The task
Copy word for word, please, the lines of the entries below running from the one containing "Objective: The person" to the one containing "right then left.", both ends included.

Records for processing
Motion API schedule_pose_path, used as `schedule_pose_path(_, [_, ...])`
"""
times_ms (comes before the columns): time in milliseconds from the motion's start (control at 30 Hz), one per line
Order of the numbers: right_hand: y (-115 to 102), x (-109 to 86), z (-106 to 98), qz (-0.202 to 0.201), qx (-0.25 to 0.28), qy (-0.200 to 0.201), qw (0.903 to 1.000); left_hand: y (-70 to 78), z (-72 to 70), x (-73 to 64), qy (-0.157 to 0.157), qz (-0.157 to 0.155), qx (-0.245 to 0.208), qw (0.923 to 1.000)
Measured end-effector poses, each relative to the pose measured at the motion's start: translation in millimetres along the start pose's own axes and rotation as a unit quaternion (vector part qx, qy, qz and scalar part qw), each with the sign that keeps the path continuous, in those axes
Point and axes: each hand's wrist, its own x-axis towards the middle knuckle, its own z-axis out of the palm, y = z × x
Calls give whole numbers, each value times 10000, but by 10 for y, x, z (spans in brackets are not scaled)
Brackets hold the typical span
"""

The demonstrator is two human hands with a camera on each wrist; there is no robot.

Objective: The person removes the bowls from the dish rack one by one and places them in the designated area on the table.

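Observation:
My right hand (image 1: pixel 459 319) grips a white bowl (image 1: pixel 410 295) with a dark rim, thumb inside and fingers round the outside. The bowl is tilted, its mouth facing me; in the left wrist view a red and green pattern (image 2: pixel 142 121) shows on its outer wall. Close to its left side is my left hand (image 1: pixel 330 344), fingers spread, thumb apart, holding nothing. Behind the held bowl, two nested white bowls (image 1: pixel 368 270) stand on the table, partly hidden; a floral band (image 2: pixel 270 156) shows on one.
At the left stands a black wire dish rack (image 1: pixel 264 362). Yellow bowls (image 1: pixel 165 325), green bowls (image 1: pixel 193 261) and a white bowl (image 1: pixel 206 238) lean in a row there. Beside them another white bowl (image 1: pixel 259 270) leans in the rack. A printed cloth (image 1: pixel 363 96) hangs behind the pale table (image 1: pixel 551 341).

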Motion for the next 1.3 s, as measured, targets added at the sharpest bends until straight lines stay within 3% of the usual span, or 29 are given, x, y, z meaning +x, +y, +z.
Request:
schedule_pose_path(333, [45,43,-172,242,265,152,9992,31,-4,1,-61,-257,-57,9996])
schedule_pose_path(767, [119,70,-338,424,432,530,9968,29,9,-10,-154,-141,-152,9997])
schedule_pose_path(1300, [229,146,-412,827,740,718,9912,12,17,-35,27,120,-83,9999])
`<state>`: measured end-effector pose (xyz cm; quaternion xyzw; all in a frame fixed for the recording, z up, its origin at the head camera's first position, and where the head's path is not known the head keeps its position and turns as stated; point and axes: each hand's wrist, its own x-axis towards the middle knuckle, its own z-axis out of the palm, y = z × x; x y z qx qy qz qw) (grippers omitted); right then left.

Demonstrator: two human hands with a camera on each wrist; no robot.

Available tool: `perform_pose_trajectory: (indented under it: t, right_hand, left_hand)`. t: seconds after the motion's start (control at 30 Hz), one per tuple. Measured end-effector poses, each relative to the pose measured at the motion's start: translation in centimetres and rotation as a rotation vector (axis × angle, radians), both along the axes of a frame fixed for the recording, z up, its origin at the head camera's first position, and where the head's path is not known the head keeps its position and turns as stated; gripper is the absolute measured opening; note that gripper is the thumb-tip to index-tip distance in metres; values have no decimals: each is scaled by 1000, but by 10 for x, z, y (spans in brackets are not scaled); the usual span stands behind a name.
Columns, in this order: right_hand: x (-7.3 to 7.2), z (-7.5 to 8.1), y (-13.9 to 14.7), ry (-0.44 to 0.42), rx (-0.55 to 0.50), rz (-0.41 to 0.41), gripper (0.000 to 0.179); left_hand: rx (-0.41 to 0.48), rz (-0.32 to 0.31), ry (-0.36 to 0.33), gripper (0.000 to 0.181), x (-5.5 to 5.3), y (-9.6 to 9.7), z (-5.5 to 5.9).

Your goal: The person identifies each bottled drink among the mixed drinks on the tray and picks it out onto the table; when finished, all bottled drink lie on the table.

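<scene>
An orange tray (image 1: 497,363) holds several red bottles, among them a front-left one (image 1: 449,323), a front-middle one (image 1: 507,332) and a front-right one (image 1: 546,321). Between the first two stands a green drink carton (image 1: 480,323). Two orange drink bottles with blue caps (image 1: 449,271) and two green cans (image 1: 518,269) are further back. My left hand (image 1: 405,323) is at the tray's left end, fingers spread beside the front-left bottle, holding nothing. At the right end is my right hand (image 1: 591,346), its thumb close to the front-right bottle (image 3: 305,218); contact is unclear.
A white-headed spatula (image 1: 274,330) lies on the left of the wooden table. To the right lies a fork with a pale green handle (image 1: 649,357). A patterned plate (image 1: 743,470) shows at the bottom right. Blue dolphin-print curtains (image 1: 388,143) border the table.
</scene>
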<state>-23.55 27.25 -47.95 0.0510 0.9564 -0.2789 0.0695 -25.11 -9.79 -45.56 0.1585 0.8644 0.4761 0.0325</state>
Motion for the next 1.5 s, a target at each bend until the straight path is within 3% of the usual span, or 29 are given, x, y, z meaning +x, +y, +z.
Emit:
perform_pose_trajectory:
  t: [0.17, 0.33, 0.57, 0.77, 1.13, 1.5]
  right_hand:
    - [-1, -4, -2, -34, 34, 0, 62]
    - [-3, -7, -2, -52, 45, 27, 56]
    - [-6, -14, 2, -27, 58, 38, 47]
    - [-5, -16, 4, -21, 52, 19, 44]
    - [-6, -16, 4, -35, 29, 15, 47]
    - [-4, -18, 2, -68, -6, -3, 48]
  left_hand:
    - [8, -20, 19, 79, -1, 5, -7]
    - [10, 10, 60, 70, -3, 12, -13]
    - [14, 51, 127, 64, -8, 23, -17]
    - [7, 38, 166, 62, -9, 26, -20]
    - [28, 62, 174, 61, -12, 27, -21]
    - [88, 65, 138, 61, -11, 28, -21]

Your response
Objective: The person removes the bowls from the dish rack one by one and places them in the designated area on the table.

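Observation:
My right hand (image 1: pixel 459 319) grips a white bowl (image 1: pixel 410 295) with a dark rim, thumb inside and fingers round the outside. The bowl is tilted, its mouth facing me; in the left wrist view a red and green pattern (image 2: pixel 142 121) shows on its outer wall. Close to its left side is my left hand (image 1: pixel 330 344), fingers spread, thumb apart, holding nothing. Behind the held bowl, two nested white bowls (image 1: pixel 368 270) stand on the table, partly hidden; a floral band (image 2: pixel 270 156) shows on one.
At the left stands a black wire dish rack (image 1: pixel 264 362). Yellow bowls (image 1: pixel 165 325), green bowls (image 1: pixel 193 261) and a white bowl (image 1: pixel 206 238) lean in a row there. Beside them another white bowl (image 1: pixel 259 270) leans in the rack. A printed cloth (image 1: pixel 363 96) hangs behind the pale table (image 1: pixel 551 341).
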
Motion for the next 1.3 s, as measured, targets added at the sharpest bends until straight lines stay within 3% of the usual span, or 29 are given, x, y, z meaning +x, +y, +z.
Request:
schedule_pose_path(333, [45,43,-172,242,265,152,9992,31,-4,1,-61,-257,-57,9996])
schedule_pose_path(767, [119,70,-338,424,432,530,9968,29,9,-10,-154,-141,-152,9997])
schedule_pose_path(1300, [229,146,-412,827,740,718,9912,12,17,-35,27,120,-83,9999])
`<state>`: measured end-effector pose (xyz cm; quaternion xyzw; all in a frame fixed for the recording, z up, its origin at the head camera's first position, and where the head's path is not known the head keeps its position and turns as stated; point and axes: each hand's wrist, its own x-axis towards the middle knuckle, its own z-axis out of the palm, y = z × x; x y z qx qy qz qw) (grippers omitted); right then left.

Nothing more remains to be done for this exercise.